October 11, 2009

Breaking Up by Aimee Friedman and Illustrated by Chistine Norrie

1. Title: Breaking Up

2. Author: Aimee Friedman

3. Illustrator: Christine Norrie

4. Publisher and Publishing Date: Scholastic 2007

5. Genre: Teen Issues

6. Age range for which the book is appropriate: 10th grade- onward

7. Students will like this book because it is very easy to read and the illustrations make the story line truly come alive. I also think they will like it because it deals with relationships both sexual and on a friendship level.

8. A summary:

Chloe, the main character, is going into her junior year of high school with her three best friends in the world. They all go to an arts school and they have been friends for years.

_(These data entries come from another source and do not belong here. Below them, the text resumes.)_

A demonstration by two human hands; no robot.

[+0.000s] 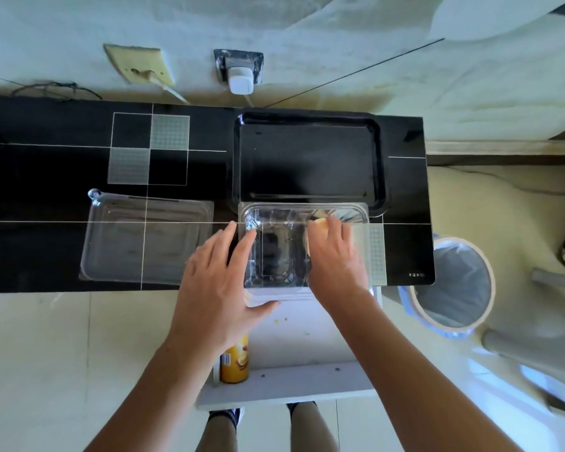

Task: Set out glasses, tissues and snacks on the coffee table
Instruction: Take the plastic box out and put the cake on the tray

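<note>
A clear plastic container [276, 249] sits at the near edge of the black glass coffee table [46, 249]. My left hand [219, 285] rests flat against its left side, fingers spread. My right hand [335, 256] reaches into the container's right part and is closed on pale yellow snack chips [320, 222]. Left of the container, a clear plastic lid [144, 239] lies flat on the table. A yellow chip can [235, 362] stands on a low white shelf [294, 380] below my left wrist.
A black tray [310, 158] lies on the table behind the container. A bin with a plastic liner [454, 282] stands on the floor to the right, next to grey chair legs [529, 350]. Wall sockets with a white plug [240, 80] are behind the table.
</note>
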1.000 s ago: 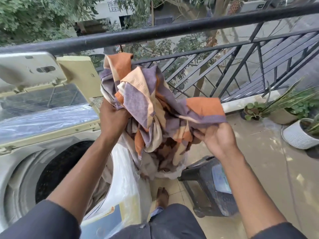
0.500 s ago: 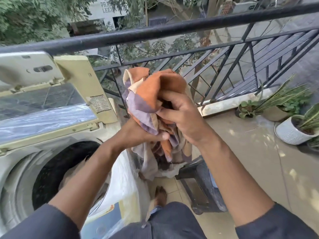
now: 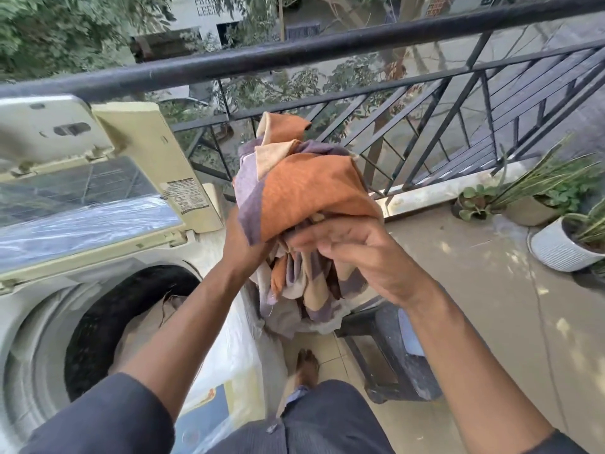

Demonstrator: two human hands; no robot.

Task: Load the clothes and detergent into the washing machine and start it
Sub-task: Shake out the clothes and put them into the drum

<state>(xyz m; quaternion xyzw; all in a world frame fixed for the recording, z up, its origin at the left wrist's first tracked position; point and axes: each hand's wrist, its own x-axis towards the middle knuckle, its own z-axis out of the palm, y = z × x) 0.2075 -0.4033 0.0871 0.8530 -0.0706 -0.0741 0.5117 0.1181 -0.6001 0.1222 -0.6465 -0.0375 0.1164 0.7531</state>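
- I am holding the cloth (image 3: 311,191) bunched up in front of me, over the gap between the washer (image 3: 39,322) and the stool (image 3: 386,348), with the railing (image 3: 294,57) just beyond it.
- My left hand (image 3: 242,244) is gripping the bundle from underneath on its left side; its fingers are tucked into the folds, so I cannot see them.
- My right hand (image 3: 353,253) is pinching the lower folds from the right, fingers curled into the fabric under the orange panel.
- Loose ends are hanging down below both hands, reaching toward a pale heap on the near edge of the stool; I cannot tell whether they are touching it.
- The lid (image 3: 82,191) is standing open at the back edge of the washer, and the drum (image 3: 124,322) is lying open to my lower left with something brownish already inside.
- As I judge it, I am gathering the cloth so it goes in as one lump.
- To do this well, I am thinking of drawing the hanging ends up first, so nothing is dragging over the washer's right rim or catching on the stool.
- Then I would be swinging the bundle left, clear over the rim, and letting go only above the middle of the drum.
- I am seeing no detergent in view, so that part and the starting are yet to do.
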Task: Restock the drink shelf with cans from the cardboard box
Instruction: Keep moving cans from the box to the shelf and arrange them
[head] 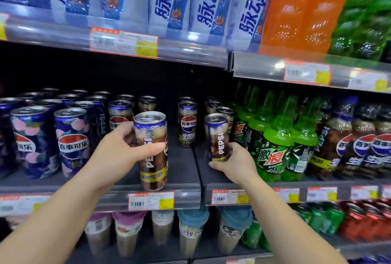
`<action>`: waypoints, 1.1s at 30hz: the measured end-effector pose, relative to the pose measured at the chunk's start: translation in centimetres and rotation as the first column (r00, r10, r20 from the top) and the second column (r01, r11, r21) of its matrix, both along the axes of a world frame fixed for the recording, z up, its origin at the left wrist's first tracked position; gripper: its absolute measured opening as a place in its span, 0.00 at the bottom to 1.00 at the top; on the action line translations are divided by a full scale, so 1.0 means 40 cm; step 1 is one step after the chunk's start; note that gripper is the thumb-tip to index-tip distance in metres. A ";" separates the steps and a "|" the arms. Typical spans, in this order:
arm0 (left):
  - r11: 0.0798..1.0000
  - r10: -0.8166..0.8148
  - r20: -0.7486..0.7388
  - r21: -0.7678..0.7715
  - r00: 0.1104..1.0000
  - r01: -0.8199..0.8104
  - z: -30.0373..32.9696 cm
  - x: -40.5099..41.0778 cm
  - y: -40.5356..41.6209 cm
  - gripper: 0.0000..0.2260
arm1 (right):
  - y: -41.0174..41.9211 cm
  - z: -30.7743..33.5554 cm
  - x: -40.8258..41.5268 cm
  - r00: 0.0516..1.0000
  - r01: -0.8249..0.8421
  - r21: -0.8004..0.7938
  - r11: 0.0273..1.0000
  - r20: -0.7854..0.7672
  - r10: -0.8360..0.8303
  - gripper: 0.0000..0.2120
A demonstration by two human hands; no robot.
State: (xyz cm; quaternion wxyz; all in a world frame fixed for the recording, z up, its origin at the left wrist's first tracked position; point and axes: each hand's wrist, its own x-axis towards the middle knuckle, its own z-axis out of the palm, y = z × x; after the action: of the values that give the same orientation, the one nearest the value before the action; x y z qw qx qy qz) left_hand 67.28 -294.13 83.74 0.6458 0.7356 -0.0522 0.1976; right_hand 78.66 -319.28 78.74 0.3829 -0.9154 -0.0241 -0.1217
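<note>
1. At the middle shelf (186,166) I have both hands up, each with a brown Pepsi can, in front of the thinned-out rows of the same drink.
2. My left hand (118,149) is wrapped round the left can (152,149), thumb across its front and fingers behind. The can hangs upright just over the shelf's front lip, I judge so that it can go straight into the open lane.
3. My right hand (234,162) curls round the base of the right can (218,137), which looks set on, or nearly on, the shelf just beside the green bottles (275,147). A low grip lets me slide it back without knocking neighbours.
4. Matching cans (187,124) stand further back, so these two fill the front gaps.
5. No cardboard box is in view.
6. Blue peach cans (72,139) hold the left of the shelf.
</note>
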 end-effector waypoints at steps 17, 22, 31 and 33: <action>0.998 -0.052 -0.043 0.032 0.998 0.053 -0.013 0.027 -0.043 0.18 | -0.013 0.014 0.004 0.988 0.137 -0.027 0.990 -0.065 -0.138 0.33; 0.998 -0.057 -0.033 0.035 0.998 0.058 -0.009 0.031 -0.041 0.18 | -0.019 0.069 -0.073 0.989 0.146 0.035 0.989 0.020 -0.147 0.34; 0.991 -0.121 -0.004 0.059 0.993 0.121 0.030 0.095 -0.080 0.18 | 0.173 0.087 -0.139 0.907 -0.421 0.066 0.905 0.002 0.422 0.31; 0.989 -0.130 -0.025 0.072 0.991 0.131 0.031 0.115 -0.081 0.21 | 0.178 0.081 -0.105 0.922 -0.387 0.069 0.920 0.030 0.386 0.26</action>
State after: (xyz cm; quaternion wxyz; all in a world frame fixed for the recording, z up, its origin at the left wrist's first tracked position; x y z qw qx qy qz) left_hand 71.90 -297.37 84.97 0.6305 0.7558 -0.1009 0.1452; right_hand 74.47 -312.16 82.00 0.4328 -0.8769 -0.2025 -0.0519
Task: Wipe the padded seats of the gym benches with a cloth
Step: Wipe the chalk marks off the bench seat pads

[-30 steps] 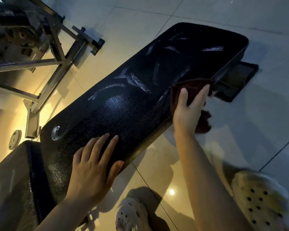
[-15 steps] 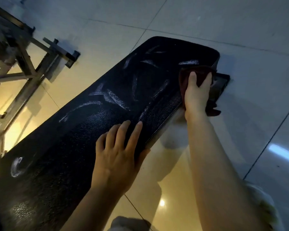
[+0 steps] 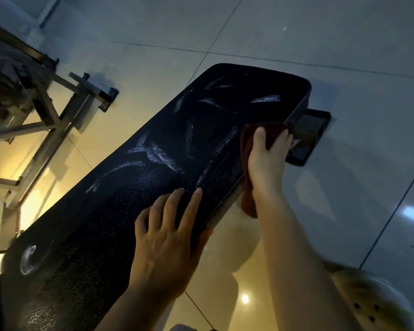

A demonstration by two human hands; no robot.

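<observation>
Pressing the cloth (image 3: 249,139) on the bench pad (image 3: 153,187), hands: right (image 3: 265,161), left (image 3: 165,242) flat.

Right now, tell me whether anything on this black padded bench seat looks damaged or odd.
The black textured padded bench seat carries pale whitish streaks across its far half and a ring-shaped mark near its near left edge; whether scuffs or residue, I cannot tell. No tears show. The dark red cloth overhangs the right edge.
</observation>
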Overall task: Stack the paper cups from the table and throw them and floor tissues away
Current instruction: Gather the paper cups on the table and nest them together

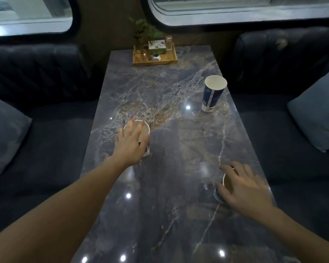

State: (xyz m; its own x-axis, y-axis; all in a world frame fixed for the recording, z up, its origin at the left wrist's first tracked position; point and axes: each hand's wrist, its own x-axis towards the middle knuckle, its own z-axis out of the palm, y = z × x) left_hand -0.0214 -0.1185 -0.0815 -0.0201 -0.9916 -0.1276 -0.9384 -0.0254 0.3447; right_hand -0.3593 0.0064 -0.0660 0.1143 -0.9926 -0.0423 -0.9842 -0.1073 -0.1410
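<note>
Right hand spreads over the near cup, left hand over another; grips unclear. I'd pinch rims gently, sparing the far cup

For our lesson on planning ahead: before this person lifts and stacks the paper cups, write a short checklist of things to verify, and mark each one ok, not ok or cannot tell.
1. Left hand on the left cup: ok, fingers reach over its rim.
2. Right hand on the near cup: ok, fingers cover its mouth.
3. Firm hold on both cups: cannot tell, the hands are blurred.
4. Far cup upright and free to take: ok, it stands alone near the table's right edge.
5. Cups empty: far cup looks empty; the other two cannot tell.
6. Path between the cups: ok, the tray sits at the far end.
</note>
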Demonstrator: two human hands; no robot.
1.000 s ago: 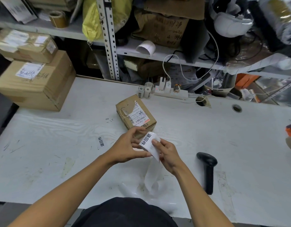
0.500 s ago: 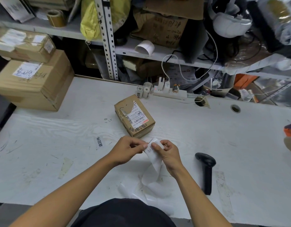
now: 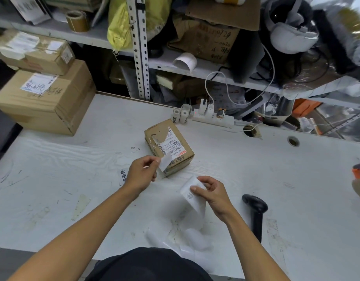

Mackenzie, one of those friends, has become obsessed with becoming the most popular girl in the school and dating the most popular boy, except the most popular boy is dating the truly most popular girl, Nicola. She does sleep with the boy, but when Nicola finds out she takes her diary and makes copies of it and posts it throughout the school. During all of this the three other girls are dealing with a boyfriend who demands sex when she’s not ready, dealing with controlling parents, and Chloe is dealing with failing in love with a loser that she hides from everyone else. All of this comes together in one big fight that breaks the girls a part, which in the end they settle their differences and come back together again.

9. Personal Response.

Oddly, for a male, I really liked this book and read it cover to cover 191 pages in one sitting. It is interesting because the author does a great job of getting the reader to buy into the drama that is each girl’s life. Also, the antidotal pictures are hilarious because they are what we all feel when going through these types of events. I also enjoyed the book because it was a new format for me and I could see myself writing a novel like this someday.

10. Teaching ideas.

I would use this book to teach to my composition class because it fits the curriculum in that it shows a different form of writing and because it is simply a good book. I would teach this book as a back drop to our own small comic book that we would be writing during class. I would use sections of the book to point out ideas that they could use in their own writing. The final multimedia project would be a comic book and even a film of the students acting it out together.